Preciso dizer: Chen Xiang é um nome comum. Havia outra Chen Xiang na loja, mais alta, cabelo longo, aparência totalmente diferente da minha.

Naquele momento, não soube dizer se, para Jiang Hao, a Chen Xiang que ficou na memória era eu, ou a garota por quem ele esteve apaixonado por tantos anos.

A única certeza era que, quando ele saiu e fechou a porta, eu chorei, derrotada.

As lágrimas caíam pesadas no chão e eu desabei, sem forças.

Uma colega correu e me ajudou a levantar: “O que houve, Chen Xiang? Torceu o pé?”

Assenti. O salto era alto demais e acabei torcendo o tornozelo.

Depois liguei para Lu Xiaoqi me buscar. Ela veio com o namorado, que trouxe junto aquele amigo inconveniente.

O amigo, sem noção, quis me carregar nas costas.

Já irritada, empurrei-o: “Não encosta em mim! Já disse que não gosto de você!”

Depois disso, fiquei em silêncio.

Lu Xiaoqi não disse nada, ajudou-me a entrar no carro e sentou-se comigo no banco de trás. Travou todas as portas, então perguntou: “Xiang Xiang, o que aconteceu? Deu problema em casa de novo?”

Balancei a cabeça e abracei-a.

“Eu vi ele. Vi de novo. Ele tem mesmo uma namorada, levou ela na loja. Ele nem me reconheceu.”

Enquanto falava, chorava como se fosse a pessoa mais azarada do mundo.

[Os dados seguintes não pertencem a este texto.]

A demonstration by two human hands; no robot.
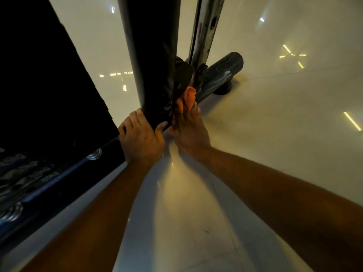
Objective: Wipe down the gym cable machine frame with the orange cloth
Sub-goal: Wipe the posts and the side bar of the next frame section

Quando Jiang Hao estava lá, eu torcia para que não me reconhecesse. Quando foi embora, desejei que ele tivesse reconhecido.

Eu realmente me apaixonei por Jiang Hao.

Antes, eu me escondia atrás de máscaras. Ele ia para Pequim, eu dizia tudo bem. Ele sumia, eu fingia não me importar. Arrumou outra, eu o xingava de canalha, mas rindo.

Bastou ele aparecer para eu perder a pose.

Sou péssima atriz, não sou boa nisso.

Fiquei brigando comigo mesma, mas no fim perdi para esse homem que nunca gostou de mim e jamais amou.